だが、やがてカメラの前に姿を現したたもっちゃんは、珍しく顔を強張らせていた。ボクは彼に銭湯の話をするようにパスを送る。周りを囲んでいた生徒たちもその話を望んでいたのか、ちらほらと盛り上がりを見せていた。
それから十秒ほどの沈黙が流れただろうか。何故か、たもっちゃんは銭湯の話を披露することを躊躇っているように、じっと口を噤んでいた。もしかすると、緊張して上手く喋れないと思ったのかもしれない。
見切りをつけるように、満太郎がそれとなく話題を変えようとする。
ボクは咄嗟に声を出していた。
このままでは、せっかくの晴れ舞台が大人に潰されてしまう。そう思った。
「満太郎さんっ。たもっちゃんの一発ギャグだけでも見ていってくださいよ!」
次の瞬間、たもっちゃんに殺気じみた目を向けられた。
ボクは、それがどうしてなのかわからなかった。ふと、その日が今年初めて氷点下を記録した寒い一日だったことを思い出したように、腕に鳥肌が立つ。
「タコ踊り〜。タコ踊り〜。

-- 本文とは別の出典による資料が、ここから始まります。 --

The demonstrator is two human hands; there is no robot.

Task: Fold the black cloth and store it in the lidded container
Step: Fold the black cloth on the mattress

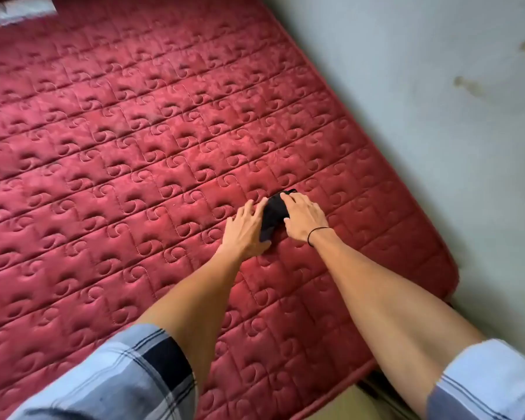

タコが踊るよ、タコ踊り〜」
それは初めて見るギャグだった。
カメラの前で恥じらいながらも口を窄め、タコの足を表現するようにそれっぽく手足をクネクネと動かしているたもっちゃんの姿は、正直見ていられなかった。
誰の反応もない。
あれほどざわついていた教室内が、一瞬にしてしんと静まりかえっていた。満太郎とかいうタレントでさえ、見るからにその沈黙をどうやって処理するべきなのかと困惑していた。
踊り終えたたもっちゃんもその不穏な空気を察したのか、すぐさま口を閉ざして下を向いた。みるみるうちにその顔が真っ赤に染まっていく。その様子はまるで、彼が本物のタコに擬態しているようにも見えた。
ギャグは瞬発力と思い切りだ、と教えてくれた彼のタコ踊りからは、微塵もそれらを感じ取ることができなかった。
──どうしていつもの一発ギャグをしてくれなかったの?
気付けば、ボクは何かに押し潰されているように項垂れていたたもっちゃんに向かって、とはいえ誰にも聞こえないくらいの小声で、そう呟いていた。
後日、たもっちゃんには余計なお世話だと怒鳴られた。あんなに怒っていた彼の姿は、未だかつて見たことがなかった。
また、ボクは独りぼっちに逆戻りしてしまった。
しかし、以前までとは明らかに違い、あの日以降、ボクは時々クラスメイトたちから絡まれるようになった。「あれは面白かったよ」といきなり褒めてくる者もいれば、「案外、塚元って悪い奴だな」と肩を組まれて笑われたり、「わざと振ったんだろ?」とニタニタしながら聞いてくる者もいた。それらはどれも、ボクにとっては理解し難いものばかりだった。
そして彼らは何故か皆、口を揃えてたもっちゃんのことを「パクリ魔」と呼んでいた。